Phishing is evolving, and it’s becoming more difficult to stop with each passing day. Artificial intelligence (AI) and the Internet of Things (IoT) have given hackers the ability to build, scale and operate massive campaigns that have high success rates attached to them.
Employee awareness training will play a critical role in preparing enterprise workers to identify phishing attempts before they have a chance to do any damage.
How is AI improving phishing?
Phishing is a time-intensive task. Each campaign has various components that need to be carefully crafted to mimic authenticity, whether it’s making an email look like it came from a service provider or spoofing a website design to capture login details.
Speeding up the developmental process and the actions that follow can enable threat groups to try a greater variety of strategies as they seek to secure credentials from their targets. Behind this expected improvement in efficiency is AI; the same technology that powers next-generation cyber security platforms.
Machine learning is slated to – and in some ways, already does – revolutionise phishing tactics much in the same way it has transformed analytics: By helping hackers deal with the volume, variety, velocity and veracity of big data to accomplish more in less time.
Case in point: SNAP_R is an AI program that was taught by data scientists to study the habits of social network users, and develop its own spear-phishing campaign based on those insights. It was then pit against a Forbes writer in a test to see who could convert the most victims in a potential attack, Gizmodo reported.
SNAP_R was able to average just under seven tweets per minute, sending a total of 800 and generating 275 victims for a 34 percent success rate. In contrast, the Forbes writer was only able to send a little over one tweet per minute to a total of 129 people, netting 49 victims for a 38 percent success rate.
The simulation serves as a testament to how hackers could use AI in the near future to scale their efforts while maintaining a consistent conversion rate. But it’s not the only way it’s being leveraged.
AI is also being used to help criminals map the digital infrastructure of a business before and after infiltrating it. By using data analytics, they can narrow down exactly who they’re targeting and which path they should take if they need to gain a greater amount of access.
How is IoT improving phishing?
The IoT has been a boon for businesses all over the world, enabling them to connect previously isolated devices to generate more data and gain better granular insight than ever before.

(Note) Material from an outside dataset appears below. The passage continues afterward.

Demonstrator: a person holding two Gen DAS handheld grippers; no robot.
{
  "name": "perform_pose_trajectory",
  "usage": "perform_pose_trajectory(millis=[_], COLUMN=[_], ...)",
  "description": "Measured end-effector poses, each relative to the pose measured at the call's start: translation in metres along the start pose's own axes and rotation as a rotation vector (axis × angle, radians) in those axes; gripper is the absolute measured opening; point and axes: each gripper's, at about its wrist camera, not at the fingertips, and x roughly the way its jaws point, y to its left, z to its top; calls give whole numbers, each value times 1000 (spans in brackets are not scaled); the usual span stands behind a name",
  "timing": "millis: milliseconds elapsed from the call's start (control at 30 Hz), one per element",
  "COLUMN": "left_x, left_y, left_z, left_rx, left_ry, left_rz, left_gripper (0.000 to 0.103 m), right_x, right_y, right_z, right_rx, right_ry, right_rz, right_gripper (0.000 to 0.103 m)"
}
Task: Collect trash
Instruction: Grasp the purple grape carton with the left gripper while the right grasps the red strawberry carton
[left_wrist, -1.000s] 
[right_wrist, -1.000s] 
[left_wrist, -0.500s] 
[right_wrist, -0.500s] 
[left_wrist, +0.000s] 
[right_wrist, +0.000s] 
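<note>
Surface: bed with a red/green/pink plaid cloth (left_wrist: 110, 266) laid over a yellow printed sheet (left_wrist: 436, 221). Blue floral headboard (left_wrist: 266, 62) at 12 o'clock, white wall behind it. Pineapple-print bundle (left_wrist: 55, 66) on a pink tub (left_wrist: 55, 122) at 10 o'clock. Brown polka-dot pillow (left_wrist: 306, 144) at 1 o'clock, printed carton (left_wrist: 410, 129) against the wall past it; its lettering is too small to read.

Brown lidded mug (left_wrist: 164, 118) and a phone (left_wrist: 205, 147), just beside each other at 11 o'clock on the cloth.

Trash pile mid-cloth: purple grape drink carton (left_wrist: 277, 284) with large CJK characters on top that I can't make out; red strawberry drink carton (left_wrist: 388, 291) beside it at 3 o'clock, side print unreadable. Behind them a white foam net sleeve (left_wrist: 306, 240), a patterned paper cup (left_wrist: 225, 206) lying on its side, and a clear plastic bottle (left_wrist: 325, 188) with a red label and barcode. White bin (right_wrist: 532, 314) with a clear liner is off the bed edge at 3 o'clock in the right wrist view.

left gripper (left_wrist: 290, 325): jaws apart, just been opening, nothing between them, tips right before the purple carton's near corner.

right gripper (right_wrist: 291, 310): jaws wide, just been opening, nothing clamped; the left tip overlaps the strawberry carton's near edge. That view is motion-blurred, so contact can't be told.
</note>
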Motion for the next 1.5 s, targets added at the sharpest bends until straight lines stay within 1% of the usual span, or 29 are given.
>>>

But smart technology is also vulnerable technology. Default credentials and unpatched vulnerabilities can make it easy for hackers to gain access, and from there they can accomplish a couple of things:
- Gather information that could support phishing efforts.
- Incorporate the device into a botnet – a network of connect digital machines controlled by one attacker or a group – to support large-scale campaigns.
In essence, businesses that fail to secure IoT devices could be contributing to the phishing efforts that they’re the target of. These campaigns can grow to a massive size considering the estimated 7 billion IoT devices currently in use, according to IOT Analytics.
One example of the potential impact of unsecured machines on a large scale is the Necurs botnet. In August 2018 it was leveraged in a phishing attack against over 3,500 banks across the world, Cofense Research reported.
The campaign only lasted one day, showing the extent to which IoT can be used to escalate a malicious operation. There was a wide range of targets within the financial institution, and manually sending out the emails would have significantly reduced the hacker’s attack surface.
How your business can improve its phishing security
Criminals are using AI and IoT to create more intelligent and agile phishing and spear-phishing cyber-attacks, but that doesn’t mean they’re becoming impossible to stop. Detection and prevention hinges on both the security technology in place and the effectiveness of employee awareness training.
The former is as straightforward as binary code. While the technical aspect of cyber security can at times seem daunting, it’s certainly fixable. People, on the other hand, are a challenge. There’s no silver bullet; only a consistent focus on education will help the business avoid a data breach.
Technological necessities haven’t changed all that much over the past few years, they’ve only grown more important. Key solutions that can help detect phishing and prevent infiltration or exfiltration include:
- Intrusion Detection and Prevention Systems (IDS and IPS)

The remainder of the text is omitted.